Adapting this to your context
The worked example is a national research council early-career scheme in economics with a published four-criterion rubric. Funders differ more than fields do.
- The rubric. That split belongs to one council. NIH scores significance, investigators, innovation, approach and environment, with approach carrying most of the weight. NSF has two criteria and broader impacts is a real one. ERC weights the principal investigator as heavily as the project. Rebalance the pages against yours.
- Power, not minimum detectable effect. The design section mentions power in passing, an economics habit. Health, psychology and education panels expect a formal calculation with the assumed effect size and its source, alpha, attrition, and for clustered designs the intraclass correlation and design effect.
- What counts as preliminary data.
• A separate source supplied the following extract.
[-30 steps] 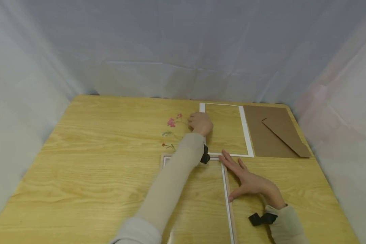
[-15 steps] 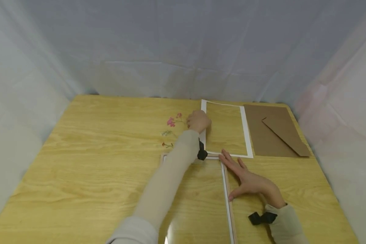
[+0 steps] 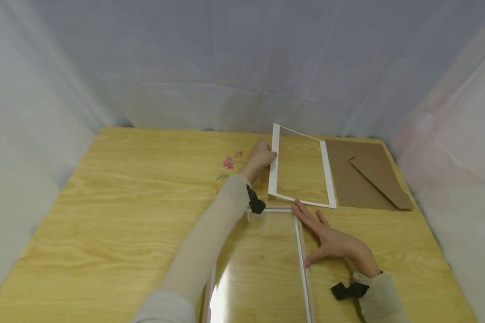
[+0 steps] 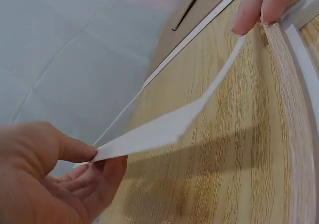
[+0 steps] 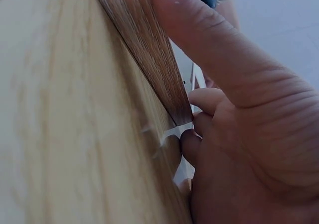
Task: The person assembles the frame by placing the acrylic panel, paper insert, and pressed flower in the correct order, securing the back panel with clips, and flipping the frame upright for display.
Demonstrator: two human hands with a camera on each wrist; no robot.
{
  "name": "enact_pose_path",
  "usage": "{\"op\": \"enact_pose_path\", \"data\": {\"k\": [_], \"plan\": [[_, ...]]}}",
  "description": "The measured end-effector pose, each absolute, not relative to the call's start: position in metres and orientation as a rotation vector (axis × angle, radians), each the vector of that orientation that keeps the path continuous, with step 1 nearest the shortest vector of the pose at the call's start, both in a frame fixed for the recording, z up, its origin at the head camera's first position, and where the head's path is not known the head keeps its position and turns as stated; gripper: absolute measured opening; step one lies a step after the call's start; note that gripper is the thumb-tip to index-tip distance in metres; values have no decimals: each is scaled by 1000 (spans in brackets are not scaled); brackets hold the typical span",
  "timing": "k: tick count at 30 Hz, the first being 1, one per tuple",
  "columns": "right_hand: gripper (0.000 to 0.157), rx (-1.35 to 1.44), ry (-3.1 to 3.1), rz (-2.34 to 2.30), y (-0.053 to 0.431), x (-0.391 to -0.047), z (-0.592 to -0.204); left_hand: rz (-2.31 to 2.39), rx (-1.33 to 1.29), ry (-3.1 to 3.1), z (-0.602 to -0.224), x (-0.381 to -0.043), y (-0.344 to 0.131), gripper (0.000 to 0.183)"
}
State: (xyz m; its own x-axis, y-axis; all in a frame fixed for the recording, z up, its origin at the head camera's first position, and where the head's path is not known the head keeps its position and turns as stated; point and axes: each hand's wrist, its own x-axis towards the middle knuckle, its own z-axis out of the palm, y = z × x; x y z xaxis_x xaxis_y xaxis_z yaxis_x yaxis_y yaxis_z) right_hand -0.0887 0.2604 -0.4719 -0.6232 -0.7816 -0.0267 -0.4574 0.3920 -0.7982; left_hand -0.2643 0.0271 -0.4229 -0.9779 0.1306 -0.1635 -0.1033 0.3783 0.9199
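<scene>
My left hand (image 3: 260, 157) pinches the left strip of a thin white photo mat (image 3: 273, 172) between thumb and fingers. That side is raised and casts a shadow on the wood, while the right strip stays low, as the left wrist view also shows. Nearer me lies a wooden picture frame (image 3: 304, 264) with a white inner edge; a bright reflection shows inside it. My right hand (image 3: 327, 242) rests on its far right corner, fingers spread and thumb against the outer side. In the right wrist view, the thumb lies along the frame's side (image 5: 144, 40).
A brown backing board (image 3: 368, 152) with an angled stand leg (image 3: 380, 181) lies right of the mat. Pink flowers (image 3: 228, 162) and a pale sprig (image 3: 222, 177) lie left of my left hand, partly behind the sleeve. A pale curtain (image 3: 226, 63) hangs behind the table.
The mat's left side has risen off the table with my left hand, which now pinches it visibly. The left forearm has shifted left, covering more of the flowers. My right hand stays at the frame.
</scene>
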Motion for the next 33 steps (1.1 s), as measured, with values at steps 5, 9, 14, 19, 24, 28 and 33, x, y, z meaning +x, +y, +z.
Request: {"op": "enact_pose_path", "data": {"k": [5, 9, 14, 19, 24, 28, 33], "plan": [[126, -1093, 2253, -1096, 260, -88, -471, 1715, 5, 2430, -418, -266, 29, 20], [124, -1112, 2243, -1100, 261, -89, -472, 1786, -49, 2387, -407, -264, 31, 27], [124, -1124, 2244, -1107, 260, -88, -472, 1842, -109, 2282, -392, -256, 30, 26], [126, -1111, 2233, -1124, 260, -88, -472, 1932, -103, 2185, -382, -249, 24, 30], [128, -1081, 2223, -1130, 259, -88, -472, 1981, -57, 2074, -367, -236, 8, 34], [129, -1053, 2230, -1125, 260, -88, -472, 1988, -20, 2003, -358, -220, -11, 35], [129, -1048, 2239, -1120, 260, -89, -473, 1948, -16, 2013, -353, -196, -40, 34]]}}
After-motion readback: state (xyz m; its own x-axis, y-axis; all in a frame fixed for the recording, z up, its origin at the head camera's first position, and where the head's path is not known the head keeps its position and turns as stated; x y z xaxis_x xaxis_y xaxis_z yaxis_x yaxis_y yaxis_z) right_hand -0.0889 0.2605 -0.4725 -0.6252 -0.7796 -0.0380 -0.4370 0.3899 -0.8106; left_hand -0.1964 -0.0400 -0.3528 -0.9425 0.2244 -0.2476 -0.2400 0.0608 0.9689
Here, a descriptive figure on a subsample. In lab and clinical work, pilot data with an observed effect size; in qualitative work, negotiated access and two or three pilot interviews.
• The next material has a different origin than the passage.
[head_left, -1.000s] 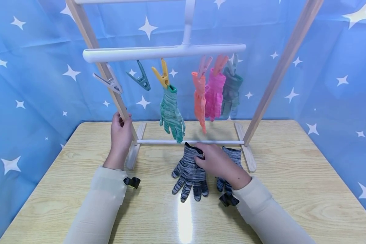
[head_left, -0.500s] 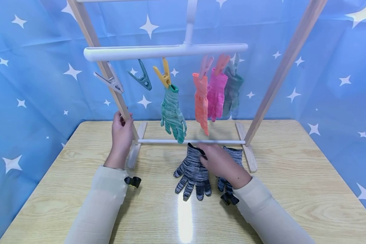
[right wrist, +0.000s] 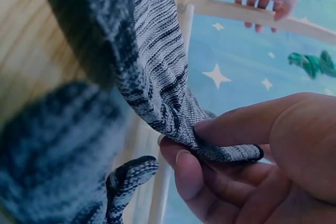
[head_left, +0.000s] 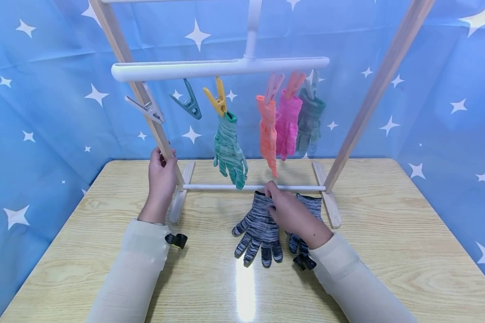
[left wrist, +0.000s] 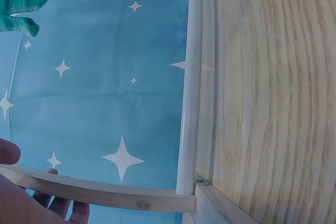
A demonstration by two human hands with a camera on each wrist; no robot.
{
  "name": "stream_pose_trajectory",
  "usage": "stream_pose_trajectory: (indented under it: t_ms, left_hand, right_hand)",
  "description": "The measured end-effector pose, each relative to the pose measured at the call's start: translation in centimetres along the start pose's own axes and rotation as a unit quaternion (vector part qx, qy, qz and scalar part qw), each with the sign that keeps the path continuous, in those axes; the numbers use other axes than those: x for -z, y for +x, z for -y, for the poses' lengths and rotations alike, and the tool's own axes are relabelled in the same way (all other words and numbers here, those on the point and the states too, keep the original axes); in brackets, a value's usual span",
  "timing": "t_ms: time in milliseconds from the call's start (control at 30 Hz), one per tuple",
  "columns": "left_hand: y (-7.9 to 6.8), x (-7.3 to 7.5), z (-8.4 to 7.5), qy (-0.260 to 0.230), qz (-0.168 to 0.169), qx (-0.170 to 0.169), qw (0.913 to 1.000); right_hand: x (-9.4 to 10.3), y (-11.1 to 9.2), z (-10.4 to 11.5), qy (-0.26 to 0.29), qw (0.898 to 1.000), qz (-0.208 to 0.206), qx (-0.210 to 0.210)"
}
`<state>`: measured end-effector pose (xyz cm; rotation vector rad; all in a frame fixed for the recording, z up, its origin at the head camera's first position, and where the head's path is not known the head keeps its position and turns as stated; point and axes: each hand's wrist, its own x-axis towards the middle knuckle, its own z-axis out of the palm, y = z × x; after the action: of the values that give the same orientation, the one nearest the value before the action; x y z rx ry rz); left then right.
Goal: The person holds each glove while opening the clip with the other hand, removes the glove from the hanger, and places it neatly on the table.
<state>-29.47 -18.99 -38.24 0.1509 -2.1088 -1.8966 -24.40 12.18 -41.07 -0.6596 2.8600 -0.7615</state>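
My right hand (head_left: 292,211) pinches a black-and-grey knit glove (head_left: 260,229) near its cuff, thumb on one side and fingertips on the other, as the right wrist view shows at the knit fabric (right wrist: 157,61). The glove's fingers fan out toward me, low over the table. A second glove of the same pattern (head_left: 312,205) lies to the right, partly hidden under my right hand and wrist. Over at the left, my left hand (head_left: 162,175) grips the wooden upright (head_left: 158,134) of a rack, with fingers wrapped behind the post (left wrist: 100,192).
Above hangs a white hanger bar (head_left: 186,69). Its yellow peg (head_left: 217,99) holds a green glove (head_left: 229,150); orange (head_left: 268,130), pink (head_left: 287,123) and dark green (head_left: 309,119) gloves hang rightward. A grey peg (head_left: 149,107) and a teal peg (head_left: 189,104) hang at left. A white crossbar (head_left: 214,187) runs low behind.
The held glove has shifted a little to the right, and my right fingers have moved along its cuff. My left hand stays on the upright.
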Motion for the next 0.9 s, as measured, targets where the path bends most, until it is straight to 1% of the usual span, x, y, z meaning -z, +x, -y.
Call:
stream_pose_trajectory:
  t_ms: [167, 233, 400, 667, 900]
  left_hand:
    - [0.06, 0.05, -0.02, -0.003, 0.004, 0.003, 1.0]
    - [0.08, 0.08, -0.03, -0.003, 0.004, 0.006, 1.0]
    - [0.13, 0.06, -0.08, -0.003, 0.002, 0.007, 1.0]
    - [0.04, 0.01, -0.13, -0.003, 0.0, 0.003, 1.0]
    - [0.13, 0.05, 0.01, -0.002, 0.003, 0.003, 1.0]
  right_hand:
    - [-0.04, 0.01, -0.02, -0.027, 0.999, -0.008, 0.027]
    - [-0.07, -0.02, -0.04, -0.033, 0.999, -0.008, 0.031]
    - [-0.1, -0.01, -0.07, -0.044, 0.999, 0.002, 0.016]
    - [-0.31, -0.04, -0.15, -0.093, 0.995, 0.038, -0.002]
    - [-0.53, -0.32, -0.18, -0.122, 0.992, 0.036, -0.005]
- Registration commitments. Where your field expects prospective registration or a reporting guideline, name both in the outputs section. Panels in health and psychology read their absence as a weakness.
- What not to change. Build the compliance checklist from the call before writing a word, and evidence feasibility with a status, a route, a wait time and a fallback rather than an adjective.
Related skills
research-design produces the question, hypotheses, identification strategy and exhibit list that this proposal argues for; build it first. identification-defense supplies the threats and diagnostics paragraph and the fallback design. literature-verification verifies the citations, and a fabricated reference in a funding application is a far more serious matter than in a draft. survey-and-instrument-design supplies the instrument where data must be collected. research-ethics-and-data-protection supplies the ethics and data management sections. preregistration-and-analysis-plan overlaps heavily with the design section and should be written consistently with it. replication-package defines what a data sharing commitment can honestly promise. thesis-advisor decides whether the applicant has the time this proposal assumes. thesis-defense-prep prepares the proposal hearing or the panel interview. response-to-reviewers supplies the discipline for a resubmission after panel feedback.